To create a custom error page select Cloudfront in the AWS console, choose the distribution that has your WAF ACL applied, select “Error Pages” and select “Create Custom Error Response”. In the “HTTP Error Code” box select “403 Forbidden” which is the error code that WAF gives for the “Request blocked” message shown above. Leave the caching TTL at 300 and select “Yes” for “Customise Error Response”. At this point, you have several options for “Response Page Path” and “HTTP Response Code”. You could point to a custom error page that you have stored in S3 (the AWS recommended way) or to an error page that you already have in your web server distribution. In my case, I decided to point to the standard 404.php page that I already had in my distribution and also set the response to 404. This is because it would appear to any user attempting to access the admin area of my WordPress site that the pages simply did not exist. This, to me, was fine and the 404.php page I used already had my sites default styling.

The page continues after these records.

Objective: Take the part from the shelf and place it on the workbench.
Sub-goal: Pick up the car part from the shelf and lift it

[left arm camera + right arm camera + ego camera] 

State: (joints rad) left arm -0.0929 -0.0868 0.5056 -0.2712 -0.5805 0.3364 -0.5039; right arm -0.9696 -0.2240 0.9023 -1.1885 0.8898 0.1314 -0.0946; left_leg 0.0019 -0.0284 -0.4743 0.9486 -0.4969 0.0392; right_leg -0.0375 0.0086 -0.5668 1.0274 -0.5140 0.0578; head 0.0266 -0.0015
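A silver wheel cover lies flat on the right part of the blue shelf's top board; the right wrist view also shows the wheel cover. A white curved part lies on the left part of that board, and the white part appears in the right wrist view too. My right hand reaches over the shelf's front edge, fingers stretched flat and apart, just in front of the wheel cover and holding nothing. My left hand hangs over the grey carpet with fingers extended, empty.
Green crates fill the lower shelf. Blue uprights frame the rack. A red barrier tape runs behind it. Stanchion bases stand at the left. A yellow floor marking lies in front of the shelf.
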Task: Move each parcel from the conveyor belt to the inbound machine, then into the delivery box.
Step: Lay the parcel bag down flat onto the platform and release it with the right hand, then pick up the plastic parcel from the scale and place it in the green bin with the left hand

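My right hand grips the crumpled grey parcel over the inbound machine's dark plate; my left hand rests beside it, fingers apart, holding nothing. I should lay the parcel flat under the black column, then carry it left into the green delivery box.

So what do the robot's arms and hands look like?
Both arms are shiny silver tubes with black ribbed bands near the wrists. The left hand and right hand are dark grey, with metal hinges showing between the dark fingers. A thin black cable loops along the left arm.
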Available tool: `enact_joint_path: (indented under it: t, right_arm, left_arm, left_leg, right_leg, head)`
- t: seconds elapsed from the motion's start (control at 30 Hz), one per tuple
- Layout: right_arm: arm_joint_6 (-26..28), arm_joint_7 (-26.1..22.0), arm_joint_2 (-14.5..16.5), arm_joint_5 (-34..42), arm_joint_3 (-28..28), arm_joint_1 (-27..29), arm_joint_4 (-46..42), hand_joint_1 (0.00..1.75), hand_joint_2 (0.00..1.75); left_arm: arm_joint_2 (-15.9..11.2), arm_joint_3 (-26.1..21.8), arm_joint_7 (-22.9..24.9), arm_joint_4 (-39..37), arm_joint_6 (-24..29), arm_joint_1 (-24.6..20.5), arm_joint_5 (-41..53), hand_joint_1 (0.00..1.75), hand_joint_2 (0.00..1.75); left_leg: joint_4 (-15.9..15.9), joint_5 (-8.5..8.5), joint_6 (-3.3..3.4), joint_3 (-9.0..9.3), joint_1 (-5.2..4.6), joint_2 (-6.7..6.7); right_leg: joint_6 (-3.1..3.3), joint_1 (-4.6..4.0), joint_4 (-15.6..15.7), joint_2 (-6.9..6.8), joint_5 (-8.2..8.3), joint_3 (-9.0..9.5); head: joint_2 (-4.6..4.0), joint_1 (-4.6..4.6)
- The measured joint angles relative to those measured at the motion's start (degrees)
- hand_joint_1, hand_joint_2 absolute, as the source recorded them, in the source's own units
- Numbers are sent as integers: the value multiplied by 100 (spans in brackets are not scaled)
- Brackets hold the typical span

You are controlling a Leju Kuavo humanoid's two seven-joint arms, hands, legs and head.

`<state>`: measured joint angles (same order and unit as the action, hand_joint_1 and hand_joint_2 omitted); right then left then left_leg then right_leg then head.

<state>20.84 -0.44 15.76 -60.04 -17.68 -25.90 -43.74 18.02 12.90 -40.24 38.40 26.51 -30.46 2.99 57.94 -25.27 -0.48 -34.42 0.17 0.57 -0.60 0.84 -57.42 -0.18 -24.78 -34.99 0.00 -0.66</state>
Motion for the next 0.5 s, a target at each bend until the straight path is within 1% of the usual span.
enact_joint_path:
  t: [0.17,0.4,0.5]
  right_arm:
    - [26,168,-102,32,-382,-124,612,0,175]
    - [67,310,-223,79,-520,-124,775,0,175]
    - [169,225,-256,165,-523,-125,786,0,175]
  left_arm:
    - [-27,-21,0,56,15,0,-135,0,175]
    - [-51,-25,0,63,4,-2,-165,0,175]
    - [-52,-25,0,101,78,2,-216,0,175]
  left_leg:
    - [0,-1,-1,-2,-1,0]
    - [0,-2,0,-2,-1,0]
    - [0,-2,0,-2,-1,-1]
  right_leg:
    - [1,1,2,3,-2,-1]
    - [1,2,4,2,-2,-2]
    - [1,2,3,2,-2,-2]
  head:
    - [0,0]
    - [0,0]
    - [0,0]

Hit “create” and then you’ll need to wait for the distribution to re-deploy. Once complete attempt to connect to wp-login.php from an IP not in the allowed list (test 2) and instead of the CloudFront “request blocked” message you should now see your default error page which in my case looks like so:
Now there is a final piece to this puzzle which you may have already thought of and that is “how do I ensure all of my end users are forced through the WAF”? Let me explain.
If you are using an Elastic Load Balancer (ELB) or an EC2 instance exposed to the internet, strictly speaking, a user could potentially bypass CloudFront (and thus WAF) by using the public DNS name of your instance or ELB to connect to your site. Now, depending on the way your site is configured they could gain access to a page that you believed had been protected by WAF (because WAF has been bypassed). The way to overcome this is to modify the security group protecting your ELB or instance to only allow inbound access from Cloudfront. The result being that Cloudfront is your only exposed endpoint. How to do this is beyond the scope of this article but the following blog from AWS explains how this can be dynamically configured using lambda.
So let’s recap what we’ve done in this simple example
- Created an AWS WAF Access control list (ACL)
- Created two match conditions
- Create a rule containing the match conditions defining how each condition should be satisfied
- Supplied the action to take when the conditions in the rule are met
- Applied the rule to the ACL
- Applied the ACL to a CloudFront distribution
- Created a custom error page for the default 403 message
- Described how to ensure end-users are forced through Cloudfront and WAF
So, following these simple 8 steps, you can apply an extra layer of security to your WordPress application. Enjoy!